The Old City Gate in Speyer (Altpörtel)

The Old Gate (Altpörtel) is one of the original 68 towers in the medieval city walls and gates and is the city of Speyer’s medieval west gate. Today it is with 55 metres one of the tallest and architecturally most significant of the remaining city gates in Germany.

The Altpörtel was built between 1230 and 1250 on the ruins of a previous tower. The name of the tower refers to its Latin name „vetus porta” which translates, in contrary to the not surviving „nova porta”, as old gate.

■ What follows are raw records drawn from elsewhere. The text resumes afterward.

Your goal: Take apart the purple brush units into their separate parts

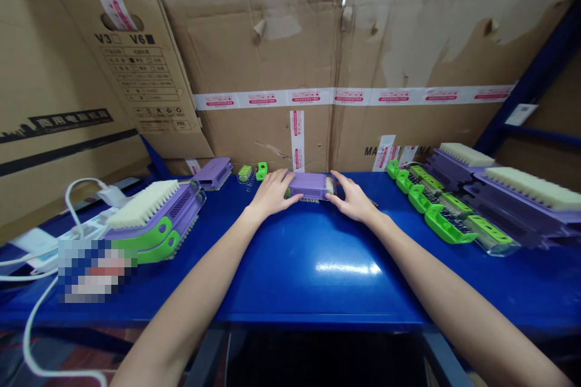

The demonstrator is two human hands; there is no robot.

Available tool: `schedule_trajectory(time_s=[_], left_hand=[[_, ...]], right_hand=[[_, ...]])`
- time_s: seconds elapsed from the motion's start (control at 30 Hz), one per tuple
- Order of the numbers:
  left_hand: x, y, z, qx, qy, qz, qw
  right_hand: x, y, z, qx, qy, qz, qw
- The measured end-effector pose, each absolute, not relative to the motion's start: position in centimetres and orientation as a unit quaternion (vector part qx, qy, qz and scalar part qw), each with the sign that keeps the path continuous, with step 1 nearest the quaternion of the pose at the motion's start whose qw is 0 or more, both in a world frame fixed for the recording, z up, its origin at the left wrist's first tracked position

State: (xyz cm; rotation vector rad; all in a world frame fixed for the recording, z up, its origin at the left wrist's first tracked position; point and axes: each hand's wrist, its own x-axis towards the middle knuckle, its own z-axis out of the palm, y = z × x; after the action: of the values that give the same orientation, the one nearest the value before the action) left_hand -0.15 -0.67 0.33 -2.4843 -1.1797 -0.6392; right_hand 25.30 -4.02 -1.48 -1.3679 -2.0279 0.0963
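A purple brush body [309, 185] lies on the blue table [313, 266] near the far edge. My left hand [272, 193] grips its left end with curled fingers. My right hand [353, 198] holds its right end, thumb on top. Both arms reach straight forward. A bit of green shows at the body's left end, under my left fingers.
Assembled purple and green brushes [154, 221] with white bristles are stacked at left. A purple part [213, 173] and small green pieces [254, 172] lie behind. More brushes [521, 202] and green parts [447, 214] are stacked at right. Cardboard boxes [290, 60] wall the back. White cables [40, 236] lie far left.
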Motion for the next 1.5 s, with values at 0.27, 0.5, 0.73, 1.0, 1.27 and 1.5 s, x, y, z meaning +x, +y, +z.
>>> schedule_trajectory(time_s=[0.27, 0.5, 0.73, 1.0, 1.27, 1.5], left_hand=[[-0.17, -0.59, 0.38, -0.87, -0.422, -0.211, 0.146], [-0.17, -0.63, 0.49, -0.872, -0.418, -0.216, 0.136], [-0.18, -0.68, 0.59, -0.871, -0.422, -0.214, 0.13], [-0.16, -0.85, 0.84, -0.869, -0.42, -0.22, 0.142], [-0.28, -0.77, 1.0, -0.867, -0.419, -0.227, 0.143], [-0.28, -0.9, 1.12, -0.866, -0.422, -0.219, 0.156]], right_hand=[[25.4, -3.88, -1.63, -0.524, -0.779, 0.034, 0.343], [25.84, -3.72, -1.39, -0.53, -0.774, 0.058, 0.342], [25.71, -3.92, -1.34, -0.536, -0.775, 0.056, 0.328], [25.67, -3.68, -1.7, -0.516, -0.786, 0.049, 0.337], [25.51, -3.65, -2.13, -0.522, -0.782, 0.023, 0.341], [25.26, -3.87, -1.72, -0.541, -0.764, 0.008, 0.35]])
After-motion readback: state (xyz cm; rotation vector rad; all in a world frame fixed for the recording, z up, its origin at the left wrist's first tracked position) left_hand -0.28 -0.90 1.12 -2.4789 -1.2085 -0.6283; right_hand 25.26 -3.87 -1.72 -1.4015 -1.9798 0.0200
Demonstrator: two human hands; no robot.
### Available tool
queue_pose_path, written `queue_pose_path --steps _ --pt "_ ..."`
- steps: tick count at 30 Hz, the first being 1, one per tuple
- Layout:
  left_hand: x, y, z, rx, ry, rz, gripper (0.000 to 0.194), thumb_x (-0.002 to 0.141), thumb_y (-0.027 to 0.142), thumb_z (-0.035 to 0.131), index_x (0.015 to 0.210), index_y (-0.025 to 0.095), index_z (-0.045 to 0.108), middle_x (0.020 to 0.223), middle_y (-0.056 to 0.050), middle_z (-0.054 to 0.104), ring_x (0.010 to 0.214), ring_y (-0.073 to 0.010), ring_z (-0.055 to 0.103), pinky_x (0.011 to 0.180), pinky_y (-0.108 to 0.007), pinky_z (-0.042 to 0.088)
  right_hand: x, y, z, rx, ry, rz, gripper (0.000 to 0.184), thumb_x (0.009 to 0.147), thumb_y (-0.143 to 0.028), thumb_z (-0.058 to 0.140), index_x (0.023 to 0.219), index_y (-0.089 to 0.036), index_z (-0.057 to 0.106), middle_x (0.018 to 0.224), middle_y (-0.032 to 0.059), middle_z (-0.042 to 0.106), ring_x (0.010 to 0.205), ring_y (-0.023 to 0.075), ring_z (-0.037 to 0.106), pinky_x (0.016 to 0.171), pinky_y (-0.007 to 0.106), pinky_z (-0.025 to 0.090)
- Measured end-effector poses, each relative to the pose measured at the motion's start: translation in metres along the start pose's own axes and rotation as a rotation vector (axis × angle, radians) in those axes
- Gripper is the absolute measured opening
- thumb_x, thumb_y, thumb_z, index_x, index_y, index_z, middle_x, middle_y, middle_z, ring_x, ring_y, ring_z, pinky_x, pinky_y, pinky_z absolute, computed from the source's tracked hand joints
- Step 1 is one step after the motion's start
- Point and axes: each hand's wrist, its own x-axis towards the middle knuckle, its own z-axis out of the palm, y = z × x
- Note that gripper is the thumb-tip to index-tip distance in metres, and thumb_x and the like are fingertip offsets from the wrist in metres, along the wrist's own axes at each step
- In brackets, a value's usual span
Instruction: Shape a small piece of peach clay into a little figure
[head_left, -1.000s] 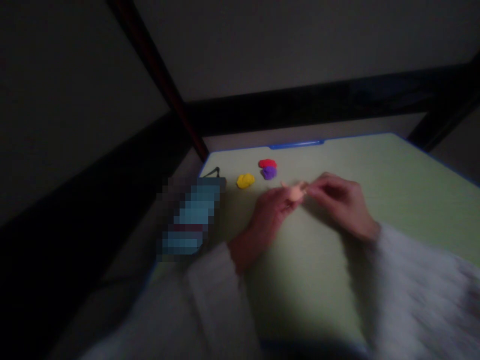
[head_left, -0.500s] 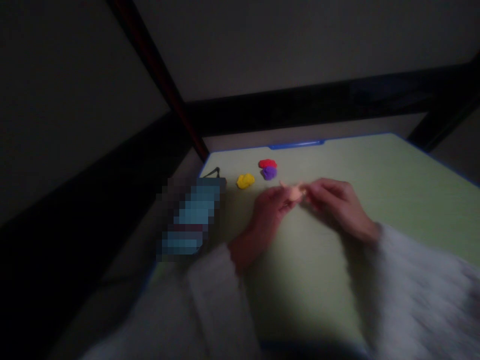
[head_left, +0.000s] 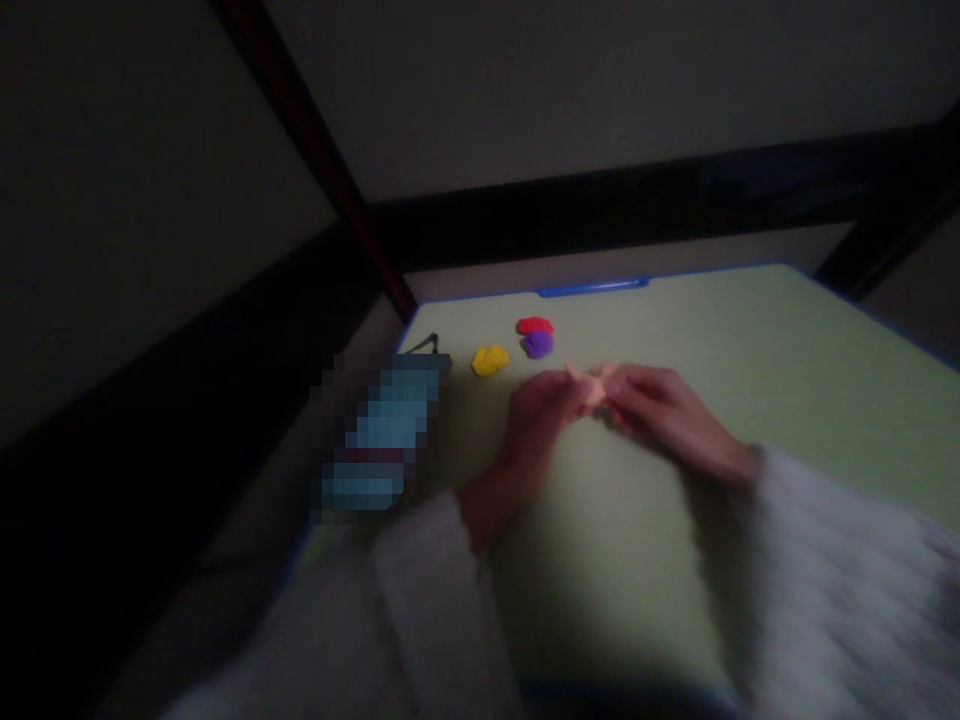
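Grips a small peach lump (head_left: pixel 597 388) with the left hand (head_left: pixel 534 425), closing thumb and fingers on its left side. Pinches the right side of the same lump with the right hand (head_left: pixel 667 408), thumb and fingertips drawn together, the remaining fingers curled in beneath. Brings both hands close together at the lump, leaving only a bit of peach in sight between them, with a thin tip poking up by the left thumb. Cannot tell the exact place of every fingertip, because of blur and dim light. Holds the lump over the pale green table (head_left: pixel 622 500), to the right of the other lumps and closer to the wearer; cannot tell from this angle about any contact with the tabletop.

Shows beyond the left hand, on the table, a yellow lump (head_left: pixel 490 361), apart from the rest. Shows to its right a purple lump (head_left: pixel 538 345), up against a red lump (head_left: pixel 535 326) just behind. Has a blue strip (head_left: pixel 592 288) on the far edge of the table. Shows at the left edge a pixelated bluish object (head_left: pixel 382 430), too masked to name, with a dark loop (head_left: pixel 427 344) at its far end. Covers both wrists with pale sleeves (head_left: pixel 825 570), reaching in from below.
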Motion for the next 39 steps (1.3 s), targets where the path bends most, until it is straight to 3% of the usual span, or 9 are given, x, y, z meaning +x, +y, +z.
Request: queue_pose_path --steps 9,14,19,22,25,28,39 --pt "-0.0022 0.0045 0.0061 -0.133 0.005 -0.041 0.014 0.065 0.025 0.069 0.066 0.013 0.061 0.066 0.000 0.062 0.065 -0.0079 0.056 0.069 -0.023 0.042 0.0000 -0.0022 0.0039 0.009 0.051 -0.016 0.038 0.080 -0.051 0.056 0.065 -0.016 0.053 0.054 -0.0041 0.047 0.044 0.0056 0.038 0.041 0.019 0.026" --pt "-0.0027 0.0048 0.0052 -0.160 0.010 -0.049 0.014 0.067 0.025 0.069 0.069 0.013 0.063 0.077 -0.003 0.067 0.072 -0.0102 0.061 0.074 -0.025 0.043 0.0014 0.0032 -0.0003 0.149 0.079 -0.013 0.040 0.085 -0.048 0.049 0.061 -0.016 0.054 0.052 -0.0025 0.050 0.043 0.0063 0.039 0.040 0.020 0.026" --pt "-0.0025 0.0049 0.0051 -0.183 0.033 -0.069 0.015 0.065 0.025 0.070 0.071 0.012 0.063 0.078 -0.004 0.068 0.073 -0.0112 0.062 0.080 -0.028 0.044 0.0028 0.0044 -0.0016 0.222 0.090 -0.007 0.033 0.082 -0.044 0.055 0.063 -0.016 0.056 0.054 -0.0021 0.052 0.044 0.0070 0.041 0.040 0.021 0.027" --pt "-0.0021 0.0052 0.0053 -0.213 0.051 -0.076 0.015 0.064 0.024 0.070 0.071 0.012 0.064 0.079 -0.004 0.068 0.074 -0.0112 0.062 0.080 -0.027 0.044 0.0027 0.0011 -0.0010 0.160 0.176 -0.031 0.025 0.075 -0.039 0.064 0.066 -0.016 0.059 0.054 -0.0034 0.051 0.044 0.0065 0.041 0.040 0.020 0.028" --pt "-0.0018 0.0053 0.0054 -0.224 0.057 -0.080 0.014 0.063 0.023 0.071 0.068 0.013 0.063 0.074 -0.002 0.066 0.070 -0.0099 0.061 0.075 -0.024 0.044 0.0023 -0.0005 -0.0008 0.059 0.244 -0.114 0.019 0.067 -0.033 0.073 0.072 -0.018 0.063 0.060 -0.0031 0.056 0.052 0.0077 0.047 0.046 0.020 0.036" --pt "-0.0019 0.0052 0.0055 -0.221 0.064 -0.089 0.015 0.062 0.023 0.072 0.067 0.013 0.062 0.069 0.000 0.064 0.066 -0.0084 0.059 0.070 -0.023 0.043 0.0025 0.0007 -0.0009 0.018 0.209 -0.162 0.022 0.063 -0.031 0.077 0.077 -0.019 0.066 0.066 -0.0022 0.060 0.059 0.0101 0.053 0.055 0.022 0.042" --pt "-0.0044 0.0076 0.0085 -0.220 0.040 -0.124 0.013 0.062 0.021 0.071 0.067 0.013 0.063 0.069 -0.001 0.064 0.067 -0.0079 0.058 0.070 -0.022 0.043 0.0022 -0.0019 -0.0004 -0.095 0.181 -0.199 0.024 0.068 -0.041 0.072 0.070 -0.018 0.063 0.064 0.0007 0.061 0.062 0.0136 0.054 0.055 0.026 0.044"
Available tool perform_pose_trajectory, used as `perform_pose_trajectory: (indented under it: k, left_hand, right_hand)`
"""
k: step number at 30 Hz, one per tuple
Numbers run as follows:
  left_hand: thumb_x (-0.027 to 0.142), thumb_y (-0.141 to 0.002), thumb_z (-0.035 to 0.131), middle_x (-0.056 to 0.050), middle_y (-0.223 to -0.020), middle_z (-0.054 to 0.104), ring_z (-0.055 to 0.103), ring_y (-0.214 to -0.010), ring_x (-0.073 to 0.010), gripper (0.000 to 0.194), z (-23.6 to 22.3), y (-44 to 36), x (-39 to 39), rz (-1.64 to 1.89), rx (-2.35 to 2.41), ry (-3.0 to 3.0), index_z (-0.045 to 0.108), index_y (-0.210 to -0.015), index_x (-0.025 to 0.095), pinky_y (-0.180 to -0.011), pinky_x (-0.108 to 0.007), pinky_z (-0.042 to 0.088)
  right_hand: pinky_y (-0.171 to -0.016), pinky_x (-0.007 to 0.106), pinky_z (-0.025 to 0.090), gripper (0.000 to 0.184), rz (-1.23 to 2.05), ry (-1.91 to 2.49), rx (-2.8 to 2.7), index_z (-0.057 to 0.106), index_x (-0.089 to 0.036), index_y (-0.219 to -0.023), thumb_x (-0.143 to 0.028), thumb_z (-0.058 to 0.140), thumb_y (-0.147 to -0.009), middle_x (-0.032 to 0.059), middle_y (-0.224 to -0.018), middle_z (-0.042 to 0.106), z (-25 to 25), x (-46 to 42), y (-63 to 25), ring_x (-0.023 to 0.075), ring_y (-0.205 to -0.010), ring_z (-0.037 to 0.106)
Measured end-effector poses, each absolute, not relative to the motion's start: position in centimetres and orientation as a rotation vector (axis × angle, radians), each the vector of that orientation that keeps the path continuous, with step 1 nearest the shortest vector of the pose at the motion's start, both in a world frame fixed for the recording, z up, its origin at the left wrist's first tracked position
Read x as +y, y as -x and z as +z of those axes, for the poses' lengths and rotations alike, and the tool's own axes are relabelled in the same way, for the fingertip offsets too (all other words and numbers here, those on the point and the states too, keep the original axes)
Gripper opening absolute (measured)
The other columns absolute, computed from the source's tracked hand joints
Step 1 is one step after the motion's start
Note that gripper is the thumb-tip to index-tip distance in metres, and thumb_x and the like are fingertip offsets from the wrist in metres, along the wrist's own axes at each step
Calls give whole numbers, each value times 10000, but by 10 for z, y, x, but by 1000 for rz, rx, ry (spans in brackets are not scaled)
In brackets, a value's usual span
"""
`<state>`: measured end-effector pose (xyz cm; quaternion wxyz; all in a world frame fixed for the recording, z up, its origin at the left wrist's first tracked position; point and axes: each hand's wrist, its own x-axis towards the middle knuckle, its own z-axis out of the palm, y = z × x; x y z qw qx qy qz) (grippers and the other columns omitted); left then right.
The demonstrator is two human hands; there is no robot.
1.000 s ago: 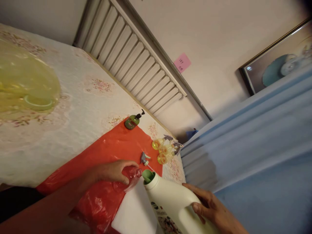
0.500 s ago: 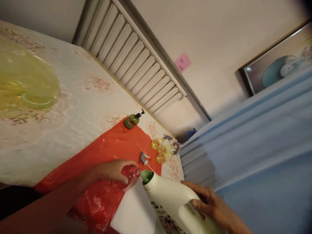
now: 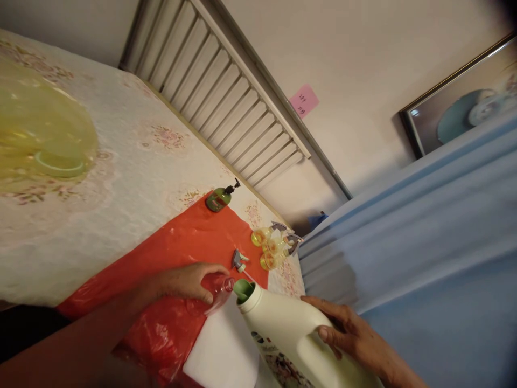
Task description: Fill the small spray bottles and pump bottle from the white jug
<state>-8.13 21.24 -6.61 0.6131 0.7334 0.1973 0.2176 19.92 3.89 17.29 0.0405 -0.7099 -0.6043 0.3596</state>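
Note:
My left hand (image 3: 194, 283) is closed around a clear bottle (image 3: 221, 293) with a pinkish tint and an uncapped threaded neck. Tilted towards that neck is a large cream detergent jug (image 3: 283, 323), its green pouring spout (image 3: 243, 290) close beside the bottle's mouth. I cannot make out liquid between them. The fingers of my right hand (image 3: 343, 328) wrap the jug's handle. A grey trigger spray head (image 3: 239, 261) with a thin tube lies just beyond the bottle. Beneath my left hand spreads a red plastic sheet (image 3: 173, 242); a white block (image 3: 224, 347) sits below the bottle.
Several spray bottles (image 3: 271, 250) with yellow liquid stand at the table's far corner. A green pump bottle (image 3: 218, 200) is at the sheet's edge. On the floral tablecloth (image 3: 125, 129) rests a yellow translucent container (image 3: 44, 118). A radiator (image 3: 226, 91) and blue curtain (image 3: 424, 215) border the table.
Almost nothing differs. The jug and bottle hold nearly the same pose, and the view has shifted very slightly.

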Motion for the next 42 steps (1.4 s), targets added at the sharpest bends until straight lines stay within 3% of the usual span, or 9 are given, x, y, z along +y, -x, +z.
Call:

In 1511 Speyer's mayor ordered that the tower be rebuilt, using the bottom of the 13th century tower as the foundation but the upper part of the tower was added and completed in 1514. The tower was originally built as an exterior gate, later it was connecting the old town with the suburb of the St. Gilgenvorstadt. Finally in 1708 a 20 meters high roof was added. Originally the Altpörtel was constructed to mark the end of a “Via Triumphalis” that led from the city's western entrance to the cathedral. The boulevard was originally between 25 and 50 meter wide and has a length of 700 meters. On special occasions the emperor would enter the city with a large retinue to travel down the boulevard to the cathedral.

For security reasons, the only openings on the gate's west side are two rows of embrasures while on the eastern side, which is the inner side, the tower is more finely crafted.